LightReader

Chapter 10 - Chapter 10: The Gathering Storm**

**Chapter 10: The Gathering Storm**

The Bentley returned to the Su residence under a sky now heavy with clouds. Rain threatened again, the kind of humid Shanghai summer night that made the air feel thick and electric.

Inside the mansion, the atmosphere had shifted. The retainers moved with quiet urgency—locking secondary gates, checking security arrays (low-level qi wards hidden in the walls and garden stones), and preparing guest rooms in case allies arrived unexpectedly. Old Master Su had already made discreet calls to a few old contacts in the hidden world—people who owed him favors from decades past.

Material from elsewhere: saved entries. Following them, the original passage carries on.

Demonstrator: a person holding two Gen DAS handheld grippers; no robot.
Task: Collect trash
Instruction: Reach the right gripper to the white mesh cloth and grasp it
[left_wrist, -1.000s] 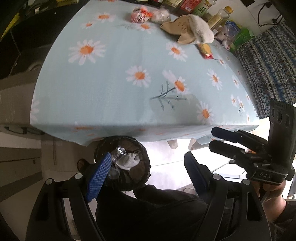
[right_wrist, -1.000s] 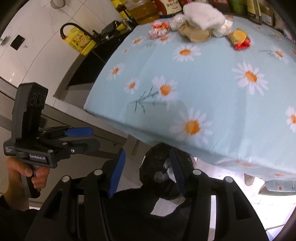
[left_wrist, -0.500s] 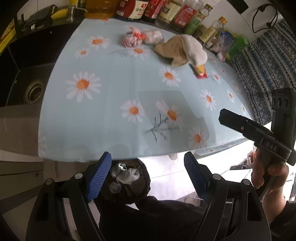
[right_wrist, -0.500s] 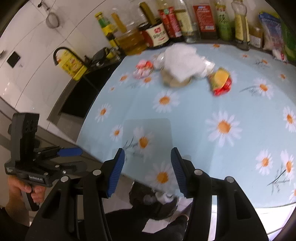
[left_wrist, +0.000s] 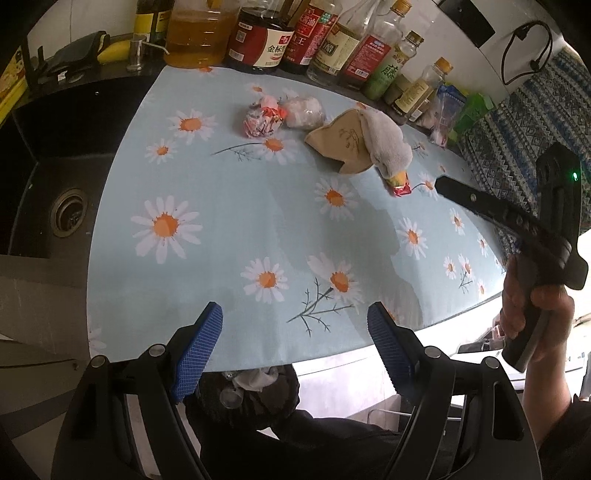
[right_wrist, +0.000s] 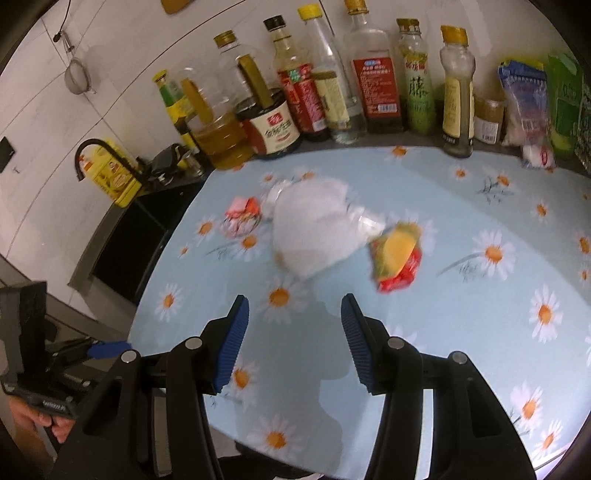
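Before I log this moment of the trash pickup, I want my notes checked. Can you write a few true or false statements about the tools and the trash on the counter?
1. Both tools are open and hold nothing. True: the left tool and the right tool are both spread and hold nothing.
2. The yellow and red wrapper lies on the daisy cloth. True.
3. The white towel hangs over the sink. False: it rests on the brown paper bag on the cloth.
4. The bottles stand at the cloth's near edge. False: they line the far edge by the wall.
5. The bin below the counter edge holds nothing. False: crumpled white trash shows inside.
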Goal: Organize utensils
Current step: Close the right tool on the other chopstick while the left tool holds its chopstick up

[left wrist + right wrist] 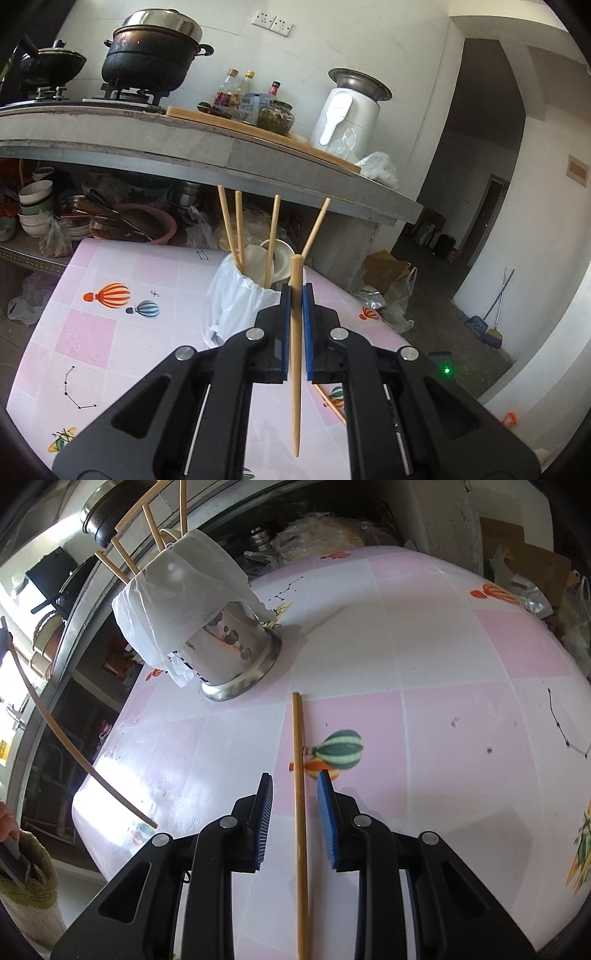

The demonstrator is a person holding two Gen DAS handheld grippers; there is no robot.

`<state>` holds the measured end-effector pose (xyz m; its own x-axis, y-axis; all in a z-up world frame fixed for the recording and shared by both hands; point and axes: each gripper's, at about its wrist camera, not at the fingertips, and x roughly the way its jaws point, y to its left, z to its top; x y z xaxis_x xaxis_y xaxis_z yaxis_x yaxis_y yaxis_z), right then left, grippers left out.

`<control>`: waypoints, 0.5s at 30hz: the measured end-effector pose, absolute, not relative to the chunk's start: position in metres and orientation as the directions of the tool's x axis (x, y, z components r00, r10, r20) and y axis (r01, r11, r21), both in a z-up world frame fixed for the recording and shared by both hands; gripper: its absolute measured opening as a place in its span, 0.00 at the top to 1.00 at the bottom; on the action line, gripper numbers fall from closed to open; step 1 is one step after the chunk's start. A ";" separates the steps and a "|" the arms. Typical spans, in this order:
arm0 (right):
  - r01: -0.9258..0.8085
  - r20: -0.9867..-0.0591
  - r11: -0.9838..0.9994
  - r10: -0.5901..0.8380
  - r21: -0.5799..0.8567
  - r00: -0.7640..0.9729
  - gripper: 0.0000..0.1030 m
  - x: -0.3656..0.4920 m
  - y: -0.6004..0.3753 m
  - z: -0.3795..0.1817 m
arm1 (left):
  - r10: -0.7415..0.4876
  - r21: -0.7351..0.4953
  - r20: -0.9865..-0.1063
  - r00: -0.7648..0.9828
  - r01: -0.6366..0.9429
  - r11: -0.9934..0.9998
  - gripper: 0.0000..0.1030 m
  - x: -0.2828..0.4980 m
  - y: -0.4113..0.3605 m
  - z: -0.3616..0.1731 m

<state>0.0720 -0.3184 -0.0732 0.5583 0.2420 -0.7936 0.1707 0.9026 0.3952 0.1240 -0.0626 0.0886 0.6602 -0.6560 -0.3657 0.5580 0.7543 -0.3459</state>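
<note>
A kitchen scene with a pink checked table (pixel 424 657) printed with hot-air balloons. In the left wrist view, the left gripper (pixel 296 295) is clamped on a bamboo chopstick (pixel 296 354), which stands nearly upright between the blue pads (pixel 284 332). Just beyond it, toward twelve o'clock, sits a metal utensil holder (pixel 229 646) draped in a white plastic bag (pixel 236 295), with four chopsticks and a pale ladle already standing in it. In the right wrist view, the right gripper (pixel 295 790) hangs over a second chopstick (pixel 300 812) lying flat on the table, its jaws apart on either side, not touching it. The step in hand appears to be carrying the held chopstick to the holder; next it likely needs lifting over the rim, tip downward, then releasing.
</note>
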 end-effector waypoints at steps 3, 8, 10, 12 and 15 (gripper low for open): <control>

Lin Chen and Su Wanqing went straight to the meditation room. The door closed behind them with a soft click.

No words at first.

Su Wanqing leaned against the wall, exhaling slowly. The adrenaline from the Jade Moon Pavilion confrontation still hummed in her veins, mixing with the new yin qi circulating through her meridians.

Lin Chen stood opposite her, rolling up his sleeves to reveal the faint black lines on his forearms—remnants of the seal, now more pronounced after the evening's tension.

"They're coming harder next time," he said quietly. "Zhao Kai was just the messenger. The real players will be Foundation Establishment cultivators. Maybe even one at the peak of that realm. They won't bother with numbers—they'll bring quality."

Su Wanqing pushed off the wall. "Then we need to be better. Faster. Stronger."

She extended her right hand, palm up. The silver mark glowed softly. A thin thread of yin qi rose—unsteady at first, wavering like smoke in wind, but it held.

Lin Chen stepped closer. "Focus. Don't force it. Let it flow like water finding the lowest path."

She closed her eyes. Breathed in. The thread straightened, lengthened, then split into three delicate strands that danced around her fingers.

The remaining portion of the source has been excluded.